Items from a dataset

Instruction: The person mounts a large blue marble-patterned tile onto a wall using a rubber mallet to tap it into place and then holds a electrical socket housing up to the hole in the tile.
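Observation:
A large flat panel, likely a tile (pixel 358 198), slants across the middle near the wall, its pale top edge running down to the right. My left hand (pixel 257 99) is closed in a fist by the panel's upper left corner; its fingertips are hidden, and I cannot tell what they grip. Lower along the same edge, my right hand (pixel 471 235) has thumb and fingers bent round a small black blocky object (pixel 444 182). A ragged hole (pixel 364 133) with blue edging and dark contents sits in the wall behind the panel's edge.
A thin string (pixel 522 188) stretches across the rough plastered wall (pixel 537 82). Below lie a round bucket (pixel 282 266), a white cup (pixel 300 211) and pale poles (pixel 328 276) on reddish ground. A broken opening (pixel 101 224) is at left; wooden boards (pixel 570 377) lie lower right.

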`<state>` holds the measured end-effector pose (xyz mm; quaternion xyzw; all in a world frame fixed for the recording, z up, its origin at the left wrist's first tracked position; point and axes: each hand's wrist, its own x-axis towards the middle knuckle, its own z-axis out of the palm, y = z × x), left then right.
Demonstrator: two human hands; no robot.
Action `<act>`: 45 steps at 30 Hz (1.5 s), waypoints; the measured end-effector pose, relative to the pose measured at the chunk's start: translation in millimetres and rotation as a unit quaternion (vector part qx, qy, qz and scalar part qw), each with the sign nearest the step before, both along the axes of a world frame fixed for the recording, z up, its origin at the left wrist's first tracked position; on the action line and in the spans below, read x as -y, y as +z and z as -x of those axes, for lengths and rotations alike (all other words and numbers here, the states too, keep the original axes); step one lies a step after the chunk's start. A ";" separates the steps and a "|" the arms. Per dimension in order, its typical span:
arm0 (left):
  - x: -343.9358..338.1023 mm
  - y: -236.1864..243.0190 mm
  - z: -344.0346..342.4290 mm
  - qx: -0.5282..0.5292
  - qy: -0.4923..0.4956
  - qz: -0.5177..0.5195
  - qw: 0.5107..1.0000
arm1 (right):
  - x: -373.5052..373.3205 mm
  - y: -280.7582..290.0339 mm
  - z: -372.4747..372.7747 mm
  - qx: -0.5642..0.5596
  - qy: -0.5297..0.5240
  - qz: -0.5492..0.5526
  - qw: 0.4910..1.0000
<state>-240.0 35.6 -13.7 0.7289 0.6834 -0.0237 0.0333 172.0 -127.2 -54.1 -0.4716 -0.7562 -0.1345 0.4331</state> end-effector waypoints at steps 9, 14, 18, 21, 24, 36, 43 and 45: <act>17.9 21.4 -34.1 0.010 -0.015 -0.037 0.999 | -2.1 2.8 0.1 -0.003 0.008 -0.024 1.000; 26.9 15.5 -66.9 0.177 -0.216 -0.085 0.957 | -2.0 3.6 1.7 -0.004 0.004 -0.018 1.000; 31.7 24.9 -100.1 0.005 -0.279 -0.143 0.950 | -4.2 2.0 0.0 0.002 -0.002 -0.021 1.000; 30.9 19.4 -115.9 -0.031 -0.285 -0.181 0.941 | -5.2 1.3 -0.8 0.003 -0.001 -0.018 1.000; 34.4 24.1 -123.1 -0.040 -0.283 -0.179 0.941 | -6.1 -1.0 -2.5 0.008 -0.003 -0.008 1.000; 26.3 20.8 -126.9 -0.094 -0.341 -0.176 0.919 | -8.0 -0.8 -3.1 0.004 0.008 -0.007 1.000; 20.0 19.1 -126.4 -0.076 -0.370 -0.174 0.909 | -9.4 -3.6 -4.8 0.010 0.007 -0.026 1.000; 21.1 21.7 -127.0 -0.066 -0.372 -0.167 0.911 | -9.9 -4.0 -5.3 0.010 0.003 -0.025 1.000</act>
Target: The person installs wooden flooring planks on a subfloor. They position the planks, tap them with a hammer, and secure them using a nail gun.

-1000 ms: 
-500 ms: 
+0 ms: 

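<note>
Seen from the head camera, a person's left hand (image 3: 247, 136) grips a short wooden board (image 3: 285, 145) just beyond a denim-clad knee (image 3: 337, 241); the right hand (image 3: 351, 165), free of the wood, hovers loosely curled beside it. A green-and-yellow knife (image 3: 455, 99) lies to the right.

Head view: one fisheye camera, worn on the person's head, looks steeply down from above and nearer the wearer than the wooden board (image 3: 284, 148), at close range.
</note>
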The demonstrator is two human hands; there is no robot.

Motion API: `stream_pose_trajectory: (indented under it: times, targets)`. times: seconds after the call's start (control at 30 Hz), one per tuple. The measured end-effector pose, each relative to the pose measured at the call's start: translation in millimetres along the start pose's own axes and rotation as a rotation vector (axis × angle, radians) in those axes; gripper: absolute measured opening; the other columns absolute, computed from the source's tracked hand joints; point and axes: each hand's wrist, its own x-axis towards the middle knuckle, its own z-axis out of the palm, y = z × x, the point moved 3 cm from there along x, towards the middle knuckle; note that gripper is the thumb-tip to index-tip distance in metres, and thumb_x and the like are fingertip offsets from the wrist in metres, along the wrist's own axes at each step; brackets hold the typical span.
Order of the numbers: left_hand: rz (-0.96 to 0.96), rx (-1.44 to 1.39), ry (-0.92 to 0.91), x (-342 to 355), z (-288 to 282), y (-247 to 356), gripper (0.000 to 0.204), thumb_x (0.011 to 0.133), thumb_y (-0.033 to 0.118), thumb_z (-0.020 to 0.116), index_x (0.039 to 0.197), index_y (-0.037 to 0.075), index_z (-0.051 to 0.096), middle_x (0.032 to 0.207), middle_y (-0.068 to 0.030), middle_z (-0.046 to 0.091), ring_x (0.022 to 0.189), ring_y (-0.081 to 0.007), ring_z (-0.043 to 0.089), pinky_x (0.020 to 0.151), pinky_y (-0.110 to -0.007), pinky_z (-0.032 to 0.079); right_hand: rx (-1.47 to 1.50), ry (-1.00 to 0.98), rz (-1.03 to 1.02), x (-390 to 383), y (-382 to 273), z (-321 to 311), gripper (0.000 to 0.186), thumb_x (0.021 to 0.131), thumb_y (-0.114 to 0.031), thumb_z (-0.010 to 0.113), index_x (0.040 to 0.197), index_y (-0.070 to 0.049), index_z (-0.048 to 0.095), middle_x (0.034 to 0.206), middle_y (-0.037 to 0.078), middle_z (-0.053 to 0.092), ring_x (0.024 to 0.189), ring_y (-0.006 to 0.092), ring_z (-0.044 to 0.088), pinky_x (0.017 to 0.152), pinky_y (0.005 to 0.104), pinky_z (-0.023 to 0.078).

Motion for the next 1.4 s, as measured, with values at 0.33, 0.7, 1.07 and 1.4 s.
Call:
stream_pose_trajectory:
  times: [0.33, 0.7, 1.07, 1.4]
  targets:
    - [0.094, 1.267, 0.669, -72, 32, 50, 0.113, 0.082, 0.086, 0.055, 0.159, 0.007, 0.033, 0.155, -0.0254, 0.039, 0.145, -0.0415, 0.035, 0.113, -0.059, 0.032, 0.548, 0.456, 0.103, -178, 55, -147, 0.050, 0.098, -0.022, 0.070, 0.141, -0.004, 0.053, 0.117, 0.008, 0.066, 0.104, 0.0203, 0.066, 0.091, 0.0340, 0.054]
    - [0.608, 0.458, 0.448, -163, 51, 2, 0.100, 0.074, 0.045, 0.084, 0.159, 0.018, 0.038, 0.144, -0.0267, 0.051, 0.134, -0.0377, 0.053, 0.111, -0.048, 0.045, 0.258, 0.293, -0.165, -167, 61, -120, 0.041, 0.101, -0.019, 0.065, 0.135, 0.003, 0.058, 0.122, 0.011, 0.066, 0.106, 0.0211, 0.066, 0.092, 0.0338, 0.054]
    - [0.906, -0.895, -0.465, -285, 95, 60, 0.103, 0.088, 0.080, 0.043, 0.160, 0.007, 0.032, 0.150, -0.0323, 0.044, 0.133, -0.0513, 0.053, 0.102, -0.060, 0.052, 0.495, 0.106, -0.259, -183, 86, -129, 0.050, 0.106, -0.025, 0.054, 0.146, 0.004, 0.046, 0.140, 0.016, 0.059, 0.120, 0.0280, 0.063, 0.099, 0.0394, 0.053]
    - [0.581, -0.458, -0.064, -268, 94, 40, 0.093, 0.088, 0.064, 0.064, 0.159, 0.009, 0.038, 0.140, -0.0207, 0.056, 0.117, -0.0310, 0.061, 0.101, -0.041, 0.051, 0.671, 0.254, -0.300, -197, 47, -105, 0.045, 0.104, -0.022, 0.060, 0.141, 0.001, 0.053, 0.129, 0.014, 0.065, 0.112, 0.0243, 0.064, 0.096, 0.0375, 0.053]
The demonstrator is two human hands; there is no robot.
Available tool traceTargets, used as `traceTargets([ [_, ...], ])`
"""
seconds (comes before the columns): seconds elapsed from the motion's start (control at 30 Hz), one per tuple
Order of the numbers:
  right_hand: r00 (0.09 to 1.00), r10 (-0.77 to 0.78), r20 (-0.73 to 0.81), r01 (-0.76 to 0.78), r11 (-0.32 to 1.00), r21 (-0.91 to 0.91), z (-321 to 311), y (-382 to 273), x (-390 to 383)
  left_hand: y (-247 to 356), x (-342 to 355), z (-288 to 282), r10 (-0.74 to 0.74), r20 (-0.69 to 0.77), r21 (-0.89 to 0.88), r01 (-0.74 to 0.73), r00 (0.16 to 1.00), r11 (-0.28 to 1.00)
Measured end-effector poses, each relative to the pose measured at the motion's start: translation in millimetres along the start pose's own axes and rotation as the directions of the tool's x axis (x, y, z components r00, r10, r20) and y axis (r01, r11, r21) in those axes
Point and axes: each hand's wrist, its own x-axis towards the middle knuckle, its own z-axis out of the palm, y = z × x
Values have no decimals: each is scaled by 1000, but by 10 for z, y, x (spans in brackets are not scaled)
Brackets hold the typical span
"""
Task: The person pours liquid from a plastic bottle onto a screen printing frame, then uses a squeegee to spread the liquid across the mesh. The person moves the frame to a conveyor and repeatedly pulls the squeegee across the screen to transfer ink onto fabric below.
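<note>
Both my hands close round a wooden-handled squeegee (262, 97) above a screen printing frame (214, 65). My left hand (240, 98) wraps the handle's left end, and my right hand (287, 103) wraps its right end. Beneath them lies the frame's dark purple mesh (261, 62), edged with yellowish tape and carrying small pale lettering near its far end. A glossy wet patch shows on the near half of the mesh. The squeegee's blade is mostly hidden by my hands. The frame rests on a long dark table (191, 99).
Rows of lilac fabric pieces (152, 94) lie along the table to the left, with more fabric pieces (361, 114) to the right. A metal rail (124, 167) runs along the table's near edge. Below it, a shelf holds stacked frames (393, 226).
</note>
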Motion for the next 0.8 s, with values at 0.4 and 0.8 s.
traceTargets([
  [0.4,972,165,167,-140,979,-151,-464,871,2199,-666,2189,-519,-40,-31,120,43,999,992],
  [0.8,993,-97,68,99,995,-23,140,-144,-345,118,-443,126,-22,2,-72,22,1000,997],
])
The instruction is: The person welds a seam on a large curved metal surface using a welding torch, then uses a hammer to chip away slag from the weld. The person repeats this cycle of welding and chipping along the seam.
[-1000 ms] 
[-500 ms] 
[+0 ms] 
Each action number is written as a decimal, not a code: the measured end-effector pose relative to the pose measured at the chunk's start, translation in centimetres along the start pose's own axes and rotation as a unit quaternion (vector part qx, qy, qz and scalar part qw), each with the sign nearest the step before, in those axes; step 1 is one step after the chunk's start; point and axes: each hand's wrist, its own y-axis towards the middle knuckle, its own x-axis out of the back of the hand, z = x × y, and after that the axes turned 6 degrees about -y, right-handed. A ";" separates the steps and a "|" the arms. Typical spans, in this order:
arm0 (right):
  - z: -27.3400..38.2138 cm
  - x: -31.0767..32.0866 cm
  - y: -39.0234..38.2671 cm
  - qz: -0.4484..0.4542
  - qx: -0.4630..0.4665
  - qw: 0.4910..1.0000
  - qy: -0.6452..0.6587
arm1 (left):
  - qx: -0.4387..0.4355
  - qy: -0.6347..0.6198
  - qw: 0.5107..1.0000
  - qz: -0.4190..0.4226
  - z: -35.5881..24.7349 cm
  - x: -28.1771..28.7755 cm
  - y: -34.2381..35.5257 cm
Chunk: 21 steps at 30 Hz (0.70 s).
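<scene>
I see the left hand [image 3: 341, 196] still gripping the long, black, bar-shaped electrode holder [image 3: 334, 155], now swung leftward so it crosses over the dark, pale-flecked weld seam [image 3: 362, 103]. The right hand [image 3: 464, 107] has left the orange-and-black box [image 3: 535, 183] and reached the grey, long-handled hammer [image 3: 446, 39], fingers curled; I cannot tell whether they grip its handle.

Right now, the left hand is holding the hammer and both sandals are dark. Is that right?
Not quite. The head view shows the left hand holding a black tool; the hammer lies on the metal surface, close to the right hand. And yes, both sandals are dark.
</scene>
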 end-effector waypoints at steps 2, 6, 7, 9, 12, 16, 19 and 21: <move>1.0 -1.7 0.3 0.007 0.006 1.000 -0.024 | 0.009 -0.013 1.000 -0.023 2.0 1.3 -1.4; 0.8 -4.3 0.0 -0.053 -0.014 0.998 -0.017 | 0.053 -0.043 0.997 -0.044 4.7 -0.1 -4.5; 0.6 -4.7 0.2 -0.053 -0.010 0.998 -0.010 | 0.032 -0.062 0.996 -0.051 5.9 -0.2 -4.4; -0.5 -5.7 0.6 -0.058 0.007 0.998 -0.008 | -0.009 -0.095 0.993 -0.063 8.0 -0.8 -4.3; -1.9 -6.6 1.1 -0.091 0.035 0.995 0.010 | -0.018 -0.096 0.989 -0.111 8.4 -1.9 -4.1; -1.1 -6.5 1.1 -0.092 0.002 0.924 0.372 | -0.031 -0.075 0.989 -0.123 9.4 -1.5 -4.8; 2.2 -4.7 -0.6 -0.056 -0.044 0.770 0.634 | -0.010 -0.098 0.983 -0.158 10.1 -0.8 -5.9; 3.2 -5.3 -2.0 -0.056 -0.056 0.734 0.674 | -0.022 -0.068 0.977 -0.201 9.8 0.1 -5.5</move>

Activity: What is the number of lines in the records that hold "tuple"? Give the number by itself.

Written reply: 2